03 Mar Rare Disease Day 2021: commitment to patients is commitment to scientific research
Imagine having symptoms for a disease which your doctor can’t identify. You spend months or perhaps years going from one specialist clinic to another, in search of answers. Then one day, after many tests, the doctors tell you the name of your disease… but there is no cure, and very few scientists are on the case, because only you and fewer than 0.05% of the population have this illness.
That is the plight of patients who suffer from a rare disease (RD). On the last day of February — a month known for having a ‘rare’ number of days — we commemorate Rare Disease Day to celebrate their strength, to share their stories and to champion research that will improve these patients’ lives.
It is the paradox of RDs that, although individually they are infrequent, as many as 1 in 20 people will live with a rare disease at some point in their life, given the vast number of illnesses that fall under this category. There are around 7.000 RDs, and most of them have no cure and often go undiagnosed. That is why Rare Disease Day is important, as it improves public awareness of RDs while encouraging researchers and decision makers to address the needs of patients.
“Imagine a world where we can tackle any unknown disease. With you, it’s possible”
In Spain, the nation-wide association FEDER (Spanish Federation of Rare Diseases) has worked for more than 20 years to support patients by weaving a close network of families with shared values, experiences and demands. On this Rare Disease Day, Laminar Pharma supports their campaign, Symptoms of hope, which reflects FEDER’s progress in building a social and healthcare system for the 3 million plus people in Spain who live with a rare disease or await a diagnosis.
At Laminar, we believe that RDs must play a greater part in scientific research and innovation.
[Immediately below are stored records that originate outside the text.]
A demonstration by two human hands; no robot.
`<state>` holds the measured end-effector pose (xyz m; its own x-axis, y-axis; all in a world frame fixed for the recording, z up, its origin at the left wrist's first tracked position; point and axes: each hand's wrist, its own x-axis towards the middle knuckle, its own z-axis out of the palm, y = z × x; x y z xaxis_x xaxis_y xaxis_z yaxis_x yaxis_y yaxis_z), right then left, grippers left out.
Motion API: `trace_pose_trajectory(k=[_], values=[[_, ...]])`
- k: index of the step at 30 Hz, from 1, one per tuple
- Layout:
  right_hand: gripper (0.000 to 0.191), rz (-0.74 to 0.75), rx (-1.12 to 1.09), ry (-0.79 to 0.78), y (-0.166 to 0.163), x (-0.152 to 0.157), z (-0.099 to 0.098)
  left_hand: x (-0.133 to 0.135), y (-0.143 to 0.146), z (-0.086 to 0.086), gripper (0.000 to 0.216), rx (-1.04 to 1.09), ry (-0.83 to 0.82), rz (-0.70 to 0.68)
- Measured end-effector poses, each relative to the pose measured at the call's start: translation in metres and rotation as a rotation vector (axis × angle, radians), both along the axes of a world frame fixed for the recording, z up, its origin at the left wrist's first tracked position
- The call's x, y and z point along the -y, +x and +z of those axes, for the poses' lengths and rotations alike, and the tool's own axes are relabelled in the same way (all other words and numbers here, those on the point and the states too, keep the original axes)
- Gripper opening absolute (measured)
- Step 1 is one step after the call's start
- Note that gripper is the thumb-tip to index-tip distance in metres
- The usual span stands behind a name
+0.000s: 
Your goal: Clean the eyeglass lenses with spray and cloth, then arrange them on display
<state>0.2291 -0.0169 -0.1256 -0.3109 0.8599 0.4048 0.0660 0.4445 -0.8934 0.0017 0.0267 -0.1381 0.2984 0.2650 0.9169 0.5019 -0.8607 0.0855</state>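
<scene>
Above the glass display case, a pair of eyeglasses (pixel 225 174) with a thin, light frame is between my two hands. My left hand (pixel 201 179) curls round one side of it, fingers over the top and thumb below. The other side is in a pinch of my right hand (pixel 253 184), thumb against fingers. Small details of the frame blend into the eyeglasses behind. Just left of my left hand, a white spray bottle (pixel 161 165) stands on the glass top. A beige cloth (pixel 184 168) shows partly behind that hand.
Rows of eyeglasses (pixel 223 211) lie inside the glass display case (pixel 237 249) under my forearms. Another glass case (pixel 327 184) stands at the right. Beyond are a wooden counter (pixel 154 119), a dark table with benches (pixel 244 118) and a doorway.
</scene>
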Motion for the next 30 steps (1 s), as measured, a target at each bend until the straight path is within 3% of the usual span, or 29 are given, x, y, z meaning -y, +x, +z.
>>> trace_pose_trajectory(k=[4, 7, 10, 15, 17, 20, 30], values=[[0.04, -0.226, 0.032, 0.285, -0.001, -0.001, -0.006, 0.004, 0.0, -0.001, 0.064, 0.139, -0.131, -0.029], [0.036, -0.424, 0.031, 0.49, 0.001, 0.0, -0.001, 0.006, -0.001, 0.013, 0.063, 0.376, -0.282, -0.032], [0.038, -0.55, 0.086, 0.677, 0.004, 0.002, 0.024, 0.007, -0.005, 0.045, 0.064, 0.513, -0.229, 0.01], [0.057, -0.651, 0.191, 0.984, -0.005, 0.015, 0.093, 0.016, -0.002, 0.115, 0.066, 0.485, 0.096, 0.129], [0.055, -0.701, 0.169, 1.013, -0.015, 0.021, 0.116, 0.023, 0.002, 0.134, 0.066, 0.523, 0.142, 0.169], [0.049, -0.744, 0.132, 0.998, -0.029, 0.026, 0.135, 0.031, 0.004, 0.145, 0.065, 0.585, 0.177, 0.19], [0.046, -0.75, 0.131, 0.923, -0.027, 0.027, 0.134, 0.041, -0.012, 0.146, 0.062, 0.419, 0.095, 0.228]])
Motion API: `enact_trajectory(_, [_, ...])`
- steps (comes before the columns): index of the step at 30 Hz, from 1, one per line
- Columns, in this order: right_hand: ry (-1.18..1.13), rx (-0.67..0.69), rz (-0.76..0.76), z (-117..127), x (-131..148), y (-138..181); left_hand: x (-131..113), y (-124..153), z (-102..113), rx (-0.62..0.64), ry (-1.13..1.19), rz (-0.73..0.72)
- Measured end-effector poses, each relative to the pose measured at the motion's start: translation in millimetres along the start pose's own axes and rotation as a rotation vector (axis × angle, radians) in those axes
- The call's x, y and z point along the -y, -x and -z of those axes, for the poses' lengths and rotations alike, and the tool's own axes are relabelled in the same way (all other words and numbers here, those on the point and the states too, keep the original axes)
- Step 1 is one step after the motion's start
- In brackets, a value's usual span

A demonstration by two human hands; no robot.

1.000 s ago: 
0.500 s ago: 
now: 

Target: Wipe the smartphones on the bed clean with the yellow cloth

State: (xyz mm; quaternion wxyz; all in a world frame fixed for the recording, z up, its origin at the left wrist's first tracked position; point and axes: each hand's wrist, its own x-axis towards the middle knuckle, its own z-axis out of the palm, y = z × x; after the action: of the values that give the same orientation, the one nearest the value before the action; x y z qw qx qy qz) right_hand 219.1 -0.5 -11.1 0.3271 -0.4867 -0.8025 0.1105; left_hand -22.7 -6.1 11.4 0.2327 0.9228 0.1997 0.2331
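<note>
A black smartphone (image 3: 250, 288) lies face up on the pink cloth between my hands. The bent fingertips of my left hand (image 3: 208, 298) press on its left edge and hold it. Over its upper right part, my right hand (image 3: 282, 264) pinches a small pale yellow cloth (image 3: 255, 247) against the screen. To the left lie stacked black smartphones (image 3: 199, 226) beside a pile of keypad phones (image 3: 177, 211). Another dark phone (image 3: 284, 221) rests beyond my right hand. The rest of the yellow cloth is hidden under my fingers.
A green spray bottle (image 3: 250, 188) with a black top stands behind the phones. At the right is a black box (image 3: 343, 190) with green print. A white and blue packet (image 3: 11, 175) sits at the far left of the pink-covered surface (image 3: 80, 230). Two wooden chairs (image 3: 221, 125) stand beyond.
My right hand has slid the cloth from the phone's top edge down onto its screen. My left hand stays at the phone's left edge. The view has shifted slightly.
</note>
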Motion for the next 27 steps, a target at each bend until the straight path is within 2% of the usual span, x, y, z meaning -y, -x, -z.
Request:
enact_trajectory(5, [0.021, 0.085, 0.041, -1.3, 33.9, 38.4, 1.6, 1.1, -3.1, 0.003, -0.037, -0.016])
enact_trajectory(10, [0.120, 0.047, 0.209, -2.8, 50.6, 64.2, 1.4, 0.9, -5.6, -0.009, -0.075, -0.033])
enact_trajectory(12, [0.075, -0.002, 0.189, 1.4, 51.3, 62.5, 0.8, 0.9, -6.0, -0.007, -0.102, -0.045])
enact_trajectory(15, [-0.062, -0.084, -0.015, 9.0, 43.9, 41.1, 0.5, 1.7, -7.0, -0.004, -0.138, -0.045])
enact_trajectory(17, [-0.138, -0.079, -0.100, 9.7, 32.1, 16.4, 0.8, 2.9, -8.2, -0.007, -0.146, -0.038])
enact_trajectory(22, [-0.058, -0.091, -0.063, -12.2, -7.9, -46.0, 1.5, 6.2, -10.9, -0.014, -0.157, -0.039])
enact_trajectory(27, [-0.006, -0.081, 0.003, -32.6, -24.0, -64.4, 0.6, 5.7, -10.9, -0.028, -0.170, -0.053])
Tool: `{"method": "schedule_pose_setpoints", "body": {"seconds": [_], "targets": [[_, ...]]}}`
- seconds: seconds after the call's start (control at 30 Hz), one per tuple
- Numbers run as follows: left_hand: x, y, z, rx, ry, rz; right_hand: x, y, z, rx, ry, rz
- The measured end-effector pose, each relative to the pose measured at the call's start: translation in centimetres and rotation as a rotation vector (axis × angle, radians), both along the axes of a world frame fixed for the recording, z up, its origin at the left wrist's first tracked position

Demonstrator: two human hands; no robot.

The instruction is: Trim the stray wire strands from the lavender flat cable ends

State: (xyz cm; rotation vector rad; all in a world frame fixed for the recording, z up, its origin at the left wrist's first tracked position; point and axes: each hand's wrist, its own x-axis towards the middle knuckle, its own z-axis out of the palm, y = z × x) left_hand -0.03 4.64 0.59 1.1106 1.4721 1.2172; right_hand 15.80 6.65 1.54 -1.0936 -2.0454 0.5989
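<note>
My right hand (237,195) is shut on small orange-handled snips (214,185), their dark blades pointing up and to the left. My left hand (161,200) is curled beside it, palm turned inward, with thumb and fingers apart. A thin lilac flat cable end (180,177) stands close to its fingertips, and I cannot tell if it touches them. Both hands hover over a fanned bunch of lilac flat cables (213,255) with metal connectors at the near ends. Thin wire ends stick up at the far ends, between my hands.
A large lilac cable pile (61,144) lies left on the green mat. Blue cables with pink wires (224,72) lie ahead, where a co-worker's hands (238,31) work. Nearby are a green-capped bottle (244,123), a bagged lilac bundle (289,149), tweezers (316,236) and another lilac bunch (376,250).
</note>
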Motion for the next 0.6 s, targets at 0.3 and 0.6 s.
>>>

And we are committed to upholding our end, by pursuing our active Research and Clinical Programs with patients who have rare conditions:
We are investigating, for example, therapeutic options for adult polyglucosan body disease (APBD), a genetic disorder which first causes trouble controlling urination, then loss of some motor functions and eventually leads to dementia. Patients who suffer APBD lack a certain metabolic pathway which leads to the build-up of the large sugary molecule glycogen, and this harms their cells, especially neurons. Symptoms can be managed, but there is no cure.
We also have an active program in spastic paraplegia type 35 (SPG35), a severe hereditary disease that causes children to gradually lose strength in their limbs, eventually suffering stiffness and spasms. Unfortunately, many patients become wheelchair-bound as young adults and have a lifelong intellectual disability. There is still no specific treatment other than physical therapy to strengthen the muscles.
Rare is many, rare is strong, rare is proud
The core themes of this year’s Rare Disease Day redefine “rare” and get to the heart of patients’ demands. Rare is many means more than 300 million people live with a RD, and by joining these dots, a dense network emerges for support, activism and sharing information. Rare is strong means patients and families are resilient and will not stop in their fight for equity in access to diagnosis, treatment, and care. Rare is proud means commitment to visibility and research of these diseases.
Today, these claims are more important than ever. Covid-19 is proving especially harsh for RD patients, who are doubly vulnerable due to their specific illness and to the social and healthcare crisis caused by the coronavirus pandemic. That is why we salute FEDER’s labour in providing support and relief to patients’ families through its tight network, and we share their message: research is the only formula to cover society’s present and future healthcare needs.